Place the lentils, a teaspoon of salt and cumin in a large pan, add plenty of water, bring to the boil and simmer for approximately 20 minutes, until soft but still retains a slight crunch. Drain and set aside.
Meanwhile cook the rice according the packet instructions. Wholemeal basmati rice takes about 45 minutes to cook, whereas white basmati about 20 minutes. If using burghul or quinoa this should take approximately 15 minutes.
If you’re wanting to cook the lentils and the rice in one pot, then I would suggest you start by cooking the lentils and then adding the white basmati rice. If using wholegrain rice, start off by cooking the rice and then adding the lentils. I’m sure you get the just of it by now!

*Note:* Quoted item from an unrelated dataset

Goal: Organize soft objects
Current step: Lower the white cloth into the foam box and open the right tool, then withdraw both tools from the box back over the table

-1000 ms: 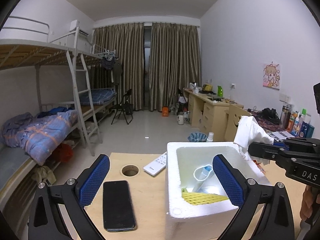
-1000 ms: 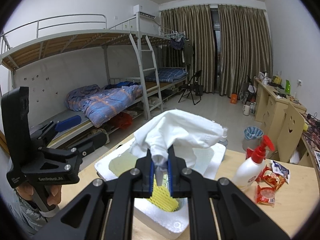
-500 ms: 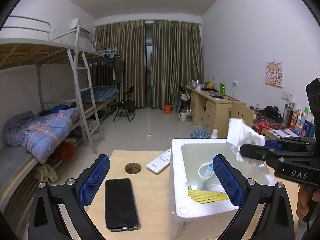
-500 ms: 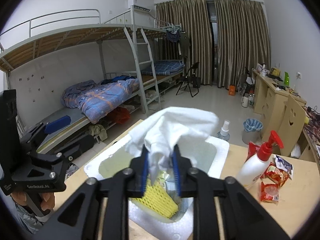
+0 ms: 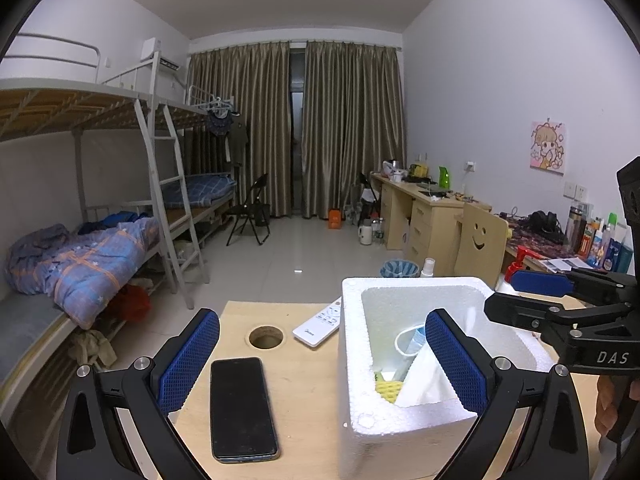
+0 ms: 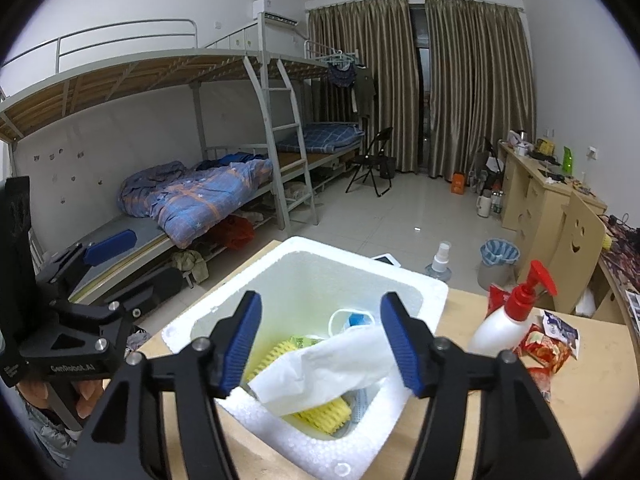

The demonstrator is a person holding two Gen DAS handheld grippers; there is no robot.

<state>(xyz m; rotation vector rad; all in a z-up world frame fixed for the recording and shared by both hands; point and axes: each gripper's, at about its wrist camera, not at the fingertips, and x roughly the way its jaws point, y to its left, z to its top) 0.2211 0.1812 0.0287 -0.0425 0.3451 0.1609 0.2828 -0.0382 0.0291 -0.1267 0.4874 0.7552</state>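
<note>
A white foam box (image 6: 416, 292) (image 5: 356, 380) stands on the wooden table. Inside it lie a white cloth (image 6: 324, 368) (image 5: 424, 384), a yellow foam net (image 6: 320, 414) (image 5: 386, 390) and a face mask (image 6: 352, 320) (image 5: 412, 340). My right gripper (image 6: 320, 344) is open and empty, just above the cloth in the box; it shows from the side in the left wrist view (image 5: 516, 292). My left gripper (image 5: 320, 364) is open and empty over the box's left wall, with one finger on either side.
A black phone (image 5: 242, 408), a white remote (image 5: 318, 322) and a round hole (image 5: 266, 336) are left of the box. A pump bottle (image 6: 508, 320) and snack packets (image 6: 548, 344) are to its right.
My right gripper opened and let go of the white cloth, which dropped into the foam box. The left gripper barely moved.
</note>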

Mix together a quarter of the fried onions, the cooked rice and lentils, a teaspoon of cumin, cinnamon, salt and pepper to taste in pan and heat through for about 5-7 minutes. Serve topped with a mountain of the reserved caramelised onions, thick yoghurt and a simple cucumber and tomato relish.

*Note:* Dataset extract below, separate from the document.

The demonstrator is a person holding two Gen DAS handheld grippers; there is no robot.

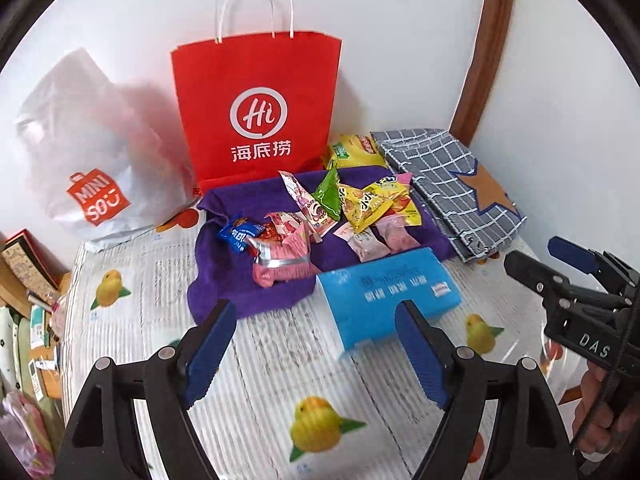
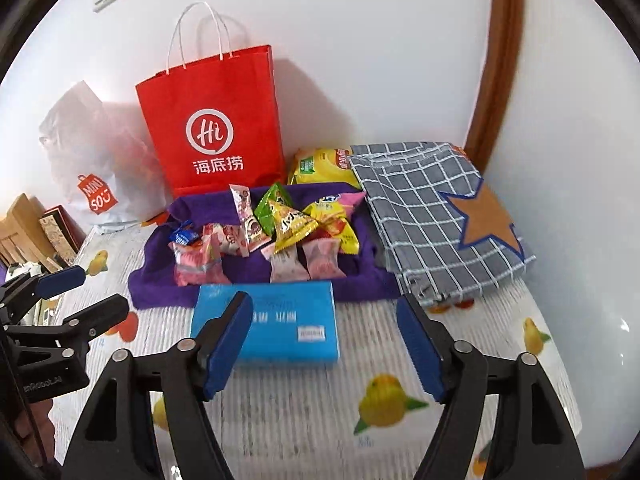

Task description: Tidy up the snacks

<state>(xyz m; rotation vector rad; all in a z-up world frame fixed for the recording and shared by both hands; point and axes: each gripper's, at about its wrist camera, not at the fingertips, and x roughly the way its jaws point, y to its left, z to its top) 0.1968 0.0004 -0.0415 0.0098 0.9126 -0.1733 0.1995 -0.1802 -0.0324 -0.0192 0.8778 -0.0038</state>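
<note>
Nearest the lens, the left gripper [image 1: 316, 356] hangs over the fruit-print tablecloth [image 1: 256, 400] with its blue pads spread and nothing between them; the right gripper [image 2: 324, 344] is likewise released and empty, above the near edge of a blue box [image 2: 280, 320]. Bare cloth lies in front of the box and to its left, up to the table's left edge. Behind the box lies a purple towel [image 2: 248, 272] carrying the snacks [image 2: 280, 228]: small crinkled packets in pink, yellow, green and blue, loosely heaped and overlapping. A yellow chip bag [image 2: 320, 166] lies just behind the towel. A red paper bag [image 2: 212, 120] stands against the wall, a white plastic bag [image 2: 96, 160] to its left, a grey checked cloth bag [image 2: 424, 216] to the right.
</note>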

Cucumber and Tomato Relish
- 3 quarters large cucumber, or 3 small ones, peeled and diced
- 2 large juicy vine ripened tomatoes, diced
- Large handful of flat leaf parsley, 15 g, finely chopped
- 2 spring onions, finely chopped
- Juice of 1 lemon
- 1-2 tablespoons extra virgin olive oil
- Pinch of sea salt to taste
Simply add all the ingredients and mix.
This looks so similar to what I just made (khichri) ! I love how dishes from one region translate over a little differently into another region! It keeps things spicy (pun intended) 😉
I know exactly what you mean! I know of a dish frequently made in South Iraq/Kuwait called muwash, which uses mung beans with rice. Your recipe certainly keeps the plain version I’m used to ‘spicy’ 😉 Will certainly give it a try soon.